Everything in the listing below needs to be retyped exactly.

**Data:**
- - - -

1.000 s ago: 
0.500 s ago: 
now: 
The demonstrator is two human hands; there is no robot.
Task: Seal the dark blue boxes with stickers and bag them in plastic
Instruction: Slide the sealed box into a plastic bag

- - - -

**Exercise answer:**
1.000 s ago: 
0.500 s ago: 
now: 
The demonstrator is two human hands; there is no robot.
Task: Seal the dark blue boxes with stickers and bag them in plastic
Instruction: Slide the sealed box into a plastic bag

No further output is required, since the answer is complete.